Howdy! This week I’m writing about two recent destinations. We’re going to start off with my El Al flight to Tel Aviv and then I’ll tell you about last week’s daytrip to Dallas, for a tour of Southwest Airlines’ headquarters for some exciting news about low-cost flying. This week, Marcela Swenson continues her journey through Thailand and Ben Brown (our USC intern), takes us on a real adventure in Interlaken, Switzerland. BTW: For real-time action, you can always follow me on Twitter (@JohnnyJet) or friend me on Facebook.

This past week, I was invited to attend Southwest Airlines’ annual media day at their Dallas headquarters. Media Day is a great chance for airlines to open up their operations and invite journalists (and their readers) in for a peek around. Unfortunately, not many airlines do it – in fact, the only other airline I know that does it is US Airways and I’ve attended theirs for the past couple of years.

Full FTC disclosure: Southwest bought my ticket from Los Angeles (LAX) to Dallas’ Love Field (DAL). Love Field only has 20 gates and is much smaller than DFW (American Airlines’ hub), which is 16 miles west. FYI: Love Field is only seven miles from downtown Dallas.

Because of the Wright Amendment (read about it here), I had to stop going to and leaving DAL. On the way there, I stopped in El Paso (ELP); flight time was one hour and 30 minutes. FYI: The Wright Amendment ends in 2014.

I didn’t have to get off the plane because it was a direct flight. NOTE: A direct flight is completely different than a nonstop flight. Direct means you stop but don’t change planes. Nonstop means you don’t stop.

The flight to El Paso was half empty but to Dallas, it was packed — the same was true on the way home but I flew via San Antonio (SAT). TIP: If you’re flying Southwest on a direct flight, try and make your first flight of the day the short one (like my 280-mile hop from DAL to SAT) so you can switch seats after everyone deplanes and score the coveted exit row; Southwest doesn’t assign seats. FYI: On both my stops, about half the passengers got off so chances are, you’ll get a better seat.

ELP to DAL was one hour and 10 minutes. DAL to SAT was 45 minutes and SAT-LAX was three hours even.

Southwest put writers and vendors up at the 248-guestroom Embassy Suites, which was about a 10-minute drive from the airport; the hotel has a free shuttle). TIP: Be the last person to put your bags on the shuttle so you can be the first one out and first in line for check-in.

The Embassy Suites was renovated in 2007 and was comfortable. On the entrance side, all rooms overlook an eight-story garden atrium and inside, they have a mini refrigerator, microwave, flat screen TV, large working desk and wireless Internet access. The Wi-Fi is $9.95 a day or you can use the free DSL line in the business center. I used my Sprint wireless card, which can be rented short-term from

When I checked in, the hotel clerk quoted me a $200 cleaning fee if I smoked in the room – that’s a first, but I liked the stern warning since I’m not a smoker. Hotel amenities that I liked include: the glass elevators, fitness center, indoor pool, coin laundry ($1) and free daily cooked-to-order breakfast. FYI: The location is just seven miles away from downtown Dallas.

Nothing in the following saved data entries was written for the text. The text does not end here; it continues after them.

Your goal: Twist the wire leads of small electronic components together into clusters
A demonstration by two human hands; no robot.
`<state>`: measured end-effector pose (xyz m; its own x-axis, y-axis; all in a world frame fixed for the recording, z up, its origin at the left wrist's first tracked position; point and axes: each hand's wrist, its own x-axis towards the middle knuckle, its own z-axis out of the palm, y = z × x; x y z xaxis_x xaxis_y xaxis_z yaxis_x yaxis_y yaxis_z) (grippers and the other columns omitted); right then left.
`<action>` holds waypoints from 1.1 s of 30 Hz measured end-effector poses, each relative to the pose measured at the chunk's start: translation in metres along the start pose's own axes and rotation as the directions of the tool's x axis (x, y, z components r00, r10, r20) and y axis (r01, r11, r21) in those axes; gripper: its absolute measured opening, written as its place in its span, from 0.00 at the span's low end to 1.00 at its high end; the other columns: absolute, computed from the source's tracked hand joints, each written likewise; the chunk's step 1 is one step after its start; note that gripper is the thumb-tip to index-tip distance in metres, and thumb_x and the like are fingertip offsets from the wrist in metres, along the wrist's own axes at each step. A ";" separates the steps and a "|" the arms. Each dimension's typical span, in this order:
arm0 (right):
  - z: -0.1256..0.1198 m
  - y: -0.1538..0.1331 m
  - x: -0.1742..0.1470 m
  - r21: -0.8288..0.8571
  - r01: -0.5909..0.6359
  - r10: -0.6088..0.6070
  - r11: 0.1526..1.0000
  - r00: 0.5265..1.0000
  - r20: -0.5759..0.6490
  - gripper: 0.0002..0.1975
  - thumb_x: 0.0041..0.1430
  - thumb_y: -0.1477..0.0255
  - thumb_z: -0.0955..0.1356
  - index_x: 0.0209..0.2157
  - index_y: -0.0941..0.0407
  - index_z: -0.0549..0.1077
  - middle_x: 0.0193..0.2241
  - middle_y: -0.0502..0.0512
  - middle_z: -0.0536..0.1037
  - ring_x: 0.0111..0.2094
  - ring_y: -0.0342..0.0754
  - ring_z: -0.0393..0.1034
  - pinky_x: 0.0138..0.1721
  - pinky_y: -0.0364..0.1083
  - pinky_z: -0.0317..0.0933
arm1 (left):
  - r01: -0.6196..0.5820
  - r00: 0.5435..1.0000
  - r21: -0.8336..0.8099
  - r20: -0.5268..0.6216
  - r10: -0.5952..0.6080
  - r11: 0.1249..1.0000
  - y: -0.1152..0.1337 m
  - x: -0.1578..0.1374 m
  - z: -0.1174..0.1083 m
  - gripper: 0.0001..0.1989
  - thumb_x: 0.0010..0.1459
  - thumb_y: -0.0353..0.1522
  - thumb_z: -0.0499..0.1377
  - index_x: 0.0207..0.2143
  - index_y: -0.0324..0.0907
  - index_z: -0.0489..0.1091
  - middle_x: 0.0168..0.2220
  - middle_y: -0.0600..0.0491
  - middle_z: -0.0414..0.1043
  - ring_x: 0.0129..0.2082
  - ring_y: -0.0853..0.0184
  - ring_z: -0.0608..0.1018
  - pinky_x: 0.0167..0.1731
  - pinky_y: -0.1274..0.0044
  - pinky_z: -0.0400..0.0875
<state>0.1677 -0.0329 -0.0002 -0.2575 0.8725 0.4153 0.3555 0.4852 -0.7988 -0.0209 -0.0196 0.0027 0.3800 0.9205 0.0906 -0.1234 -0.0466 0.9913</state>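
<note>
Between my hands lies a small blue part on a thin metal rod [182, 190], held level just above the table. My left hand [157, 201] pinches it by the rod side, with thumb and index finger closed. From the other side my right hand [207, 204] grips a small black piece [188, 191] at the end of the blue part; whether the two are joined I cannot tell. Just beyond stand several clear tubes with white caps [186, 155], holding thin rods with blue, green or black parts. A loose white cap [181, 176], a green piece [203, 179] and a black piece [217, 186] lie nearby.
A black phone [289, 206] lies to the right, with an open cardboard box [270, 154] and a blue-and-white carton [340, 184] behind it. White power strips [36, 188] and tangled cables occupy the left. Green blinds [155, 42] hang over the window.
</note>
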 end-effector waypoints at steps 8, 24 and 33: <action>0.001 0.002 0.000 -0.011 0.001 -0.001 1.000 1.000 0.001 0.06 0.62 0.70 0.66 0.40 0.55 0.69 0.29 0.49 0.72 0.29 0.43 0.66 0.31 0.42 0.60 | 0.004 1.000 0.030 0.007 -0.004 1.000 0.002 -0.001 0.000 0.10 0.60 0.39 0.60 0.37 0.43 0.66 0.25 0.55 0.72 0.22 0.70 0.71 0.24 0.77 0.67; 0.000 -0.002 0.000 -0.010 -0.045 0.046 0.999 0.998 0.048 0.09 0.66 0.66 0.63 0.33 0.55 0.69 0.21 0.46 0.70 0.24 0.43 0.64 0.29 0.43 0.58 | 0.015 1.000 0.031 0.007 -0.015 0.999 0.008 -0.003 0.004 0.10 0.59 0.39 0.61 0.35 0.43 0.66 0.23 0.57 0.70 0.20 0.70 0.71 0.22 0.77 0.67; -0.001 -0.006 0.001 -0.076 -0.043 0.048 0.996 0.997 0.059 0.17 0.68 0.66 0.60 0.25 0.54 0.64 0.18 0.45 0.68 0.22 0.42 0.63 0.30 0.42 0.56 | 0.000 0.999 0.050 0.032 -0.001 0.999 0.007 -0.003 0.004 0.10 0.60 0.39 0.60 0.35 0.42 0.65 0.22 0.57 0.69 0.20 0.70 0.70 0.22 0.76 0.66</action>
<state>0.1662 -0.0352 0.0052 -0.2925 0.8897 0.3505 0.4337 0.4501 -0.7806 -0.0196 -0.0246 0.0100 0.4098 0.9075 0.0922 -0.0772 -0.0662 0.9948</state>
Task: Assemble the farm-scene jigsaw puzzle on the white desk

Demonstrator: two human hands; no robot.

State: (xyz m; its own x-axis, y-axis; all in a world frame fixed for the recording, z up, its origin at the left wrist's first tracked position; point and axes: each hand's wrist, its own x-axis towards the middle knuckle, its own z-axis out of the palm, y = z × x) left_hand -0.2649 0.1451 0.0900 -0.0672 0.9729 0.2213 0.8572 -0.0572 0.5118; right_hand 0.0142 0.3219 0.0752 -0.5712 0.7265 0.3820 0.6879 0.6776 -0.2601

The water pipes are loud so if one of your neighbors (next door or even above) is running the water, it’s annoyingly loud. Also, after seeing the “Forget Something?” sign, I called down at midnight to get some toothpaste, which I always seem to forget. The phone kept ringing and ringing. However, when I tried in the morning at 6am, they picked up right away and someone dropped off two packets, two minutes later. Embassy Suites Dallas – Love Field, 3880 West Northwest Highway, Dallas, Texas; Tel: (214) 357-4500.

That night, the group (about 10 journalists and 40 vendors) boarded a bus and drove to Mattito’s Tex-Mex, about 15 minutes away. There, Southwest Airlines had a welcome dinner with members of their senior management committee. I ran into some old friends like Tom Parsons from and met new ones, like Rick Seaney from



The food was really good and we all participated in a guacamole-making contest – lucky for my team (LUV Hurts), we had Tom Parsons, who’s a fine chef and who did the brunt of our work. His secret ingredient was corn oil (he usually uses olive oil), jalapeños and Pico de Gallo, which he grabbed from the kitchen to spruce it up really nicely. Mattito’s Tex-Mex, 3011 Routh Street; Dallas, Tel: (214) 526-8181.

The 737-700 with tail number WN222 has been in service for four years but as we quickly learned from Southwest CEO Gary Kelly at the brief press conference, it’s been refurbished and renamed The Green Plane. That’s right — Southwest is leading the aviation industry in environmental stewardship by going green. Well, at least with one test plane.

Southwest is working with a number of eco-friendly vendors on a variety of initiatives that all revolve around recycled products in the cabin and fuel-saving measures. From the outside, you can’t tell the difference except for the “green” logo near the nose. The inside doesn’t really look any different either except for the “green” stickers on the overhead compartments and the information cards in the seatbacks both outlining Southwest’s eco-friendly strategy.

So, what’s Southwest doing? They have 100% recycled carpet by InterfaceFLOR Carpet that reduces labor and material costs because it is installed in sections, thus eliminating the need for total replacement of areas such as aisles, where Southwest currently uses one single piece of carpet. At the end of its service life, the carpet is returned to InterfaceFLOR and completely re-manufactured into new carpet; the process is completely carbon neutral.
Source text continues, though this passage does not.